I could go on, but I won't.
|
|
Elliott Crooks
·
Dec 20, 2019
·
Unknown Hometown
· Joined Nov 2006
· Points: 10
Controlled fear of heights is probably close to optimal-habituation (what the late Willi Unsoeld called "fear exercises") is a major part of the process. I once did a multi-person trip that included a woman who was literally and entirely fearless of heights, and kept doing things that were way unsafe (rappelling off a single #3 stopper before the rest of the anchor was built,etc.) Give me a partner with a rational,controlled fear of height every time-they pay much better attention.
|
|
Mike Lane
·
Dec 20, 2019
·
AnCapistan
· Joined Jan 2006
· Points: 880
Everyone has a fear of heights to start out with. It's imbedded in the primitive "rat brain". Part of what keeps you from killing yourself doing stupud things. Using reason to overcome the rat brain is precisely what makes climbing so addicting. The endorphin rush. I have frequent long hiatuses. And when I return to it, I often feel that primitive fear creeping in and inhibiting my movement. My usual routine to bust out of it is a series of forced drops and falls, up to 10' or so. When you actually launch off and rope keeps you from decking no matter how hard you jump, you get past that fear.
|
|
Mark Thomas
·
Dec 20, 2019
·
Broomfield, CO
· Joined Oct 2009
· Points: 3,635
I used to be so afraid of heights that I even hated being a passenger in a car driving on a steep mountain road. My parents were amazed to see me take to rock climbing in my early 20s. To some extent desensitization helped (so frequent and mildly uncomfortable experiences helped). Also, I had a few things that seemed to just 'click' that really helped me.
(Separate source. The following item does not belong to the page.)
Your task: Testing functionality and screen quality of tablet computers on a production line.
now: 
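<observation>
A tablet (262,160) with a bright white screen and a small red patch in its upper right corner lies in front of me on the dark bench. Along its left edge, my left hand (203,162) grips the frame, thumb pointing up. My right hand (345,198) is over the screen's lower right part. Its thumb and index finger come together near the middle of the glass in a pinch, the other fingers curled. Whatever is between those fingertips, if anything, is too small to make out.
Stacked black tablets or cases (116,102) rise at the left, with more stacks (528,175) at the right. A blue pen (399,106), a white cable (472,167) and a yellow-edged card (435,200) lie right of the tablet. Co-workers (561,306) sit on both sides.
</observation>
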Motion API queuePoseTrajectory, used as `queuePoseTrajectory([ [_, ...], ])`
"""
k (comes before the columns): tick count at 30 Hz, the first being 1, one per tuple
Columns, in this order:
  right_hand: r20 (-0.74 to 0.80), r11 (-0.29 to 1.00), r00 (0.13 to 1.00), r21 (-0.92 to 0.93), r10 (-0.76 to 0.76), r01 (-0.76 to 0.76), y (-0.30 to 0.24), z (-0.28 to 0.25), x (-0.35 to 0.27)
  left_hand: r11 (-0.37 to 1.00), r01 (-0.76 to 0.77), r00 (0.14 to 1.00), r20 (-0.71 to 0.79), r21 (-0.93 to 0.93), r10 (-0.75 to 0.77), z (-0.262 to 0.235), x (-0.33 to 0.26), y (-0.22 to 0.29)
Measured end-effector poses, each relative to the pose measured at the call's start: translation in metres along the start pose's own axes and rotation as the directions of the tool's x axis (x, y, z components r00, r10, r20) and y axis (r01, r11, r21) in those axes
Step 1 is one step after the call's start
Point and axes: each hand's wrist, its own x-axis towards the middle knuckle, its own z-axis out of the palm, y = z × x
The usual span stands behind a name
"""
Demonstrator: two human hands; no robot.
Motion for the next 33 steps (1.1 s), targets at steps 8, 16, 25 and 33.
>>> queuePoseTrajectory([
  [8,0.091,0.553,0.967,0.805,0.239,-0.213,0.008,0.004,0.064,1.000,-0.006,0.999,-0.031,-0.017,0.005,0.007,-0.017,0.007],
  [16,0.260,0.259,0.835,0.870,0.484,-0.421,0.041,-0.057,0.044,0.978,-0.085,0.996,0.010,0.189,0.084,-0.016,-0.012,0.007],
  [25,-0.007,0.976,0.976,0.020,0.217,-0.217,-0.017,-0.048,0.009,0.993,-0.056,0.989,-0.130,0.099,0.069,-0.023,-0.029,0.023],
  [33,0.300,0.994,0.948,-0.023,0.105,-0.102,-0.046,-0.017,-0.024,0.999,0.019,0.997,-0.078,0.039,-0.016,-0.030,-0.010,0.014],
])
The first was realizing the difference between soloing and being safely roped. In the latter, I realized that I could take that fear, set it aside as it was not due to real danger, and enjoy my time well enough. So basically, learn to set aside emotions that are just emotions, while looking rationally at the situation. More knowledge of what is safe or dangerous helps here, as do frequent self-reminders.
The second was when for some reason I just crossed a threshold where I became engaged enough in my climbing (routefinding, pro, immediate sequence, immediate fall threats related to pro). In that case, somehow I seem to forget about the exposure. Sort of like a milder form of flow.
I seemed to go through these again when getting into Big Walls (example), although I experienced some setbacks that have been a bit harder to overcome, but I think things are working through well in a similar way (somehow harder aid isn't necessarily scarier for me as I am less nervous about exposure!).